Note: What I am calling “assets” Medicaid calls “resources.” In Medicaid’s terminology, “assets” includes both “resources” and “income.” Because most of the public thinks of “resources” as human resources or natural resources, and thinks of money in the bank as “assets,” I will use the term “assets” in this installment to refer to money in the bank and other similar things of value (like real estate, life insurance, etc.) that may be included in the applicant’s life savings.
Generally, when an applicant for Medicaid for long term care services gives away something of value (aka “assets,”) Medicaid will not pay for services for the amount of time that the given-away assets would have covered. This “penalty” is found within the “transfer of assets” rule in Medicaid’s regulations.
Despite the penalty, some Medicaid applicants wish to give away some of their assets. Usually, the applicants wish to give assets to their children. The giving of these assets to the applicant’s children often gives the applicants a great deal of emotional relief because it allows some of their money (the results of their working lives) to outlive them. Most parents want to leave something to their children and grandchildren. Finding a way to allow these applicants to give some of their assets is what most elder law attorneys try to do.

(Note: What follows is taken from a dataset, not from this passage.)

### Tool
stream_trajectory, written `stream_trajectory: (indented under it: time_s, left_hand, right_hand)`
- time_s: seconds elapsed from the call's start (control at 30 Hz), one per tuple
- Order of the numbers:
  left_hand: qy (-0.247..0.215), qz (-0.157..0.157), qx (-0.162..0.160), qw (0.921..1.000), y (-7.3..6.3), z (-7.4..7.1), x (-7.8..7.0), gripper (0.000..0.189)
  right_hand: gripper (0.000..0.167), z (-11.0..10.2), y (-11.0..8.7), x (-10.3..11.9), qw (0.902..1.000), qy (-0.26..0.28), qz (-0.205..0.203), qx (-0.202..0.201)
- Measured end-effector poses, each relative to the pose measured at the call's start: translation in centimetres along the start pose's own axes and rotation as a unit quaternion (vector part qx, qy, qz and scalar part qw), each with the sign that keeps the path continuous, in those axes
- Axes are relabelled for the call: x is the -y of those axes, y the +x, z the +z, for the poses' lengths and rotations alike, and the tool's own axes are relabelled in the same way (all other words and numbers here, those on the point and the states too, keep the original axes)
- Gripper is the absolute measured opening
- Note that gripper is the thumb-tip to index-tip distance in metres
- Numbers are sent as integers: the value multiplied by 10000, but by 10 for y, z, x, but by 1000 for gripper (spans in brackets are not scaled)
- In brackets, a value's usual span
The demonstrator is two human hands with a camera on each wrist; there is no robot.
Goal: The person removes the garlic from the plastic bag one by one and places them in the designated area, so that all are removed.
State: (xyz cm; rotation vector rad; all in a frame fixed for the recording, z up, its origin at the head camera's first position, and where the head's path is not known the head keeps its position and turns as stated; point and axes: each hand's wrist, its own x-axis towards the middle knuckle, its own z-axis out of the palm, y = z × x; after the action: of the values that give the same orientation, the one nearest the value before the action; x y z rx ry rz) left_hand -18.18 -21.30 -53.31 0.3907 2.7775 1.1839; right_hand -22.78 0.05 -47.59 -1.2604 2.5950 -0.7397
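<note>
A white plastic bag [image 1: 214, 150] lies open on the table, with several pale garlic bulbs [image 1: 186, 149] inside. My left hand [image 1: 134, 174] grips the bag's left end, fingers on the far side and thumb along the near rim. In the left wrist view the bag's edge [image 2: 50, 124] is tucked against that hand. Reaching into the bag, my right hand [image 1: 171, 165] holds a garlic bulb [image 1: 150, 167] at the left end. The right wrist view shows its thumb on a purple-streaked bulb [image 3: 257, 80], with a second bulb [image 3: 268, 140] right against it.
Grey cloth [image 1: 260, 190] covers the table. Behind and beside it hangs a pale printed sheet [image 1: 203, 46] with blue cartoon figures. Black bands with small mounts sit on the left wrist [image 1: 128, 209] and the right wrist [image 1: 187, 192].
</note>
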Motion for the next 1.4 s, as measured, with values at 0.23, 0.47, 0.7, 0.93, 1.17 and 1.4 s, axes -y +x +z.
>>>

The trick is finding a way to cover the applicant’s long term care costs during the time that Medicaid will not (i.e., during the “penalty period” aka the “Restricted Medicaid Coverage Period.”) There used to be 4 different ways to cover such a penalty period. During 2016, Ohio Medicaid changed the rules on covering this penalty period. Today’s installment will discuss the use of a promissory note between the Medicaid applicant and a family member.
First, let’s explain a promissory note. A promissory note is a legal document that contains a promise to repay a loan. For example, anyone who has mortgaged a home has probably signed a promissory note as an agreement to pay back the borrowed money.
In the context of Medicaid for long term care context, the person needing care can give away some of his/her assets. Then, to pay for care during the penalty period that results from the give-away of assets, the person who needs care must set up a flow of income to pay the monthly care costs. (The assets given away are protected from long term care costs and from Medicaid as long as the flow of income to pay for the penalty period is calculated correctly. It really is a big math problem.)
Monthly installments to repay a loan can be just the flow of income to appropriately cover such a penalty period. So, the person who needs long term care can lend money to someone (usually a family member, but it can be someone else.) Then, the family member (as the borrower) would repay the loan in installments of an appropriate size to cover the monthly care costs during the penalty period. To document the repayment terms (and to ensure that the “loan” wasn’t actually given away, which would result in a longer penalty period,) the lender (the person needing care) and the borrower (the family member or friend who offering to make the monthly payments) would have to sign a promissory note.
Remember, there’s no need for a promissory note if it isn’t used to cover a penalty period.
Before Ohio Medicaid’s August 1, 2016 rule changes, the acceptability of promissory notes was a bit unpredictable. Some county Medicaid offices would accept promissory notes. Some county offices would not accept them. And then, even within some county Medicaid offices, some caseworkers would accept promissory notes and some would not accept them.
Now, after the August 2016 rule changes, Ohio Medicaid has (supposedly) prohibited the use of promissory notes for penalty recovery.
So, if promissory notes are prohibited, why would I even write about them? I’m not sure that Ohio’s prohibition on promissory notes in Medicaid cases is permanent.
The federal Social Security law allows promissory notes to be used as described here, and the Medicaid program (at both the federal and state level) are part of the Social Security law. One would think, that something allowed by the Social Security law would be allowed by the Medicaid rules that exist only because of the Social Security law. So, at some point, some elder law attorney will probably challenge Ohio’s prohibition of promissory notes as a violation of the Social Security law.